В другое утро я заметил, как состарила Дока забота о больном. Доку самому за семьдесят, в других поселках он был бы самым старым. Скоро, наверно, будет самым старым у нас. Как-то после тяжелой ночи мы с Мандо и Доком сидели за кухонным столом. Они всю ночь суетились вокруг Тома, стараясь облегчить его кашель, который стал не таким сильным, но почти не переставал. У Дока углубились и покраснели морщины, под глазами были круги. Мандо лег лицом на стол, рот у него был открыт, как у рыбы. Я встал, подбросил дров в печку, принес воды, сварил чаю и каши. «Опоздаешь к лодкам», – сказал Док, но губы его сами складывались в благодарную улыбку. Рука, которой он держал кружку, дрожала. Мандо учуял горячую кашу и оторвал лицо от стола. Мы рассмеялись и стали есть. Когда я бежал с холма, под ложечкой у меня сжимался комок.
Это было в субботу. В воскресенье я пошел в церковь. Там были и такие, кто – как я – редко туда заглядывает: Рафаэль, Габби, Кэтрин и, за нашими спинами, Стив. Кармен поняла, почему мы здесь, и в конце своей заключительной молитвы сказала: «И, пожалуйста, Господи, сделай так, чтобы Том поправился». Голос у нее такой сильный и спокойный, что, слыша его, как бы чувствуешь прикосновение. Голос, который знает, что все будет хорошо. Все громко сказали «аминь», и из церкви мы вышли одной большой семьей.
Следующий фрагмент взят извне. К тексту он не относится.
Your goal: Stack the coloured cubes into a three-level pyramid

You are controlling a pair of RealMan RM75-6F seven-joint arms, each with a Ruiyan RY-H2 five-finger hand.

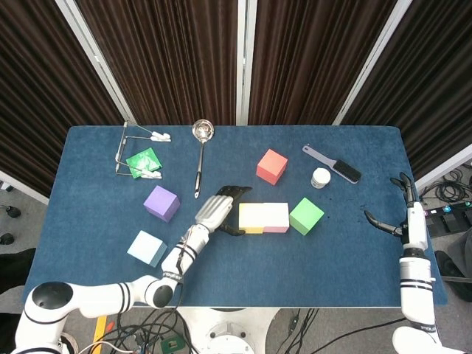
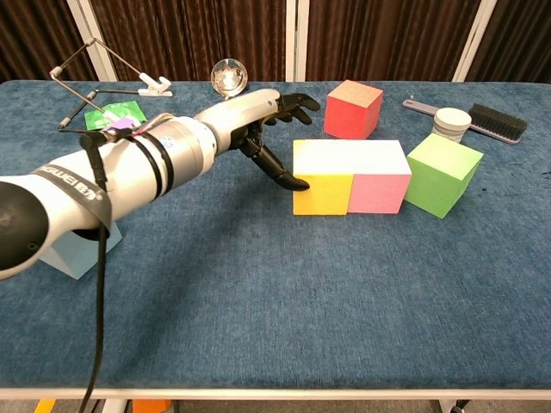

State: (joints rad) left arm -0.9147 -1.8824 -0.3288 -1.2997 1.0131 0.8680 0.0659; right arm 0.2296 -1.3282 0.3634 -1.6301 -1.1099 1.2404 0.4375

Впрочем, это было воскресным утром. В будни напряжение делало людей склочными. Мандо потерял сон, да и от отца ему доставалось; ему стало все равно, что я читаю и читаю ли вообще. «Армандо! – говорил я. – Кому-кому, а тебе должны быть интересны книги». «Отстань», – с тоскою отвечал он. Женщины возле печей переговаривались вполголоса. Прекратилась веселая болтовня и взрывы смеха. В лодках не слышно было шуток и прибауток. Я ходил с Мендесами за дровами и чуть не передрался с Габби из-за того, как нести упавший эвкалипт к козлам. В тот же день я слышал, как миссис Николен и миссис Мариани в сердцах спорят возле уборной. Расскажи я об этом, никто бы мне не поверил. Расстроенный, я торопливо пошел дальше.
Как-то на берегу случилось совсем неприятное происшествие. Я пришел, когда лодки вытаскивали на отмель – всю неделю я помогал Мендесам и приходил только разбирать улов. Я взял рыбу и потащил ее к разделочным столам. Над головой кружили чайки, наполняя воздух пронзительными жалобами. Стив помогал Марвину вытаскивать сети из лодок, полоскать их на мелководье и свертывать. Обычно Марвин делает это в одиночку; Джон увидел Стива и крикнул:
– Стив, иди помоги Генри!
Стив даже не поднял головы. Он стоял на коленях на отмели и тянул за тугой канат. «Ответь же! – подумал я. Джон подошел и взглянул на него снизу вверх.
– Иди помоги носить рыбу, – приказал он.
– Я свертываю сеть, – ответил Стив, не поднимая глаз.
– Брось и иди носить рыбу.
– Бросить как есть? – злобно переспросил Стив. – Оставь меня в покое.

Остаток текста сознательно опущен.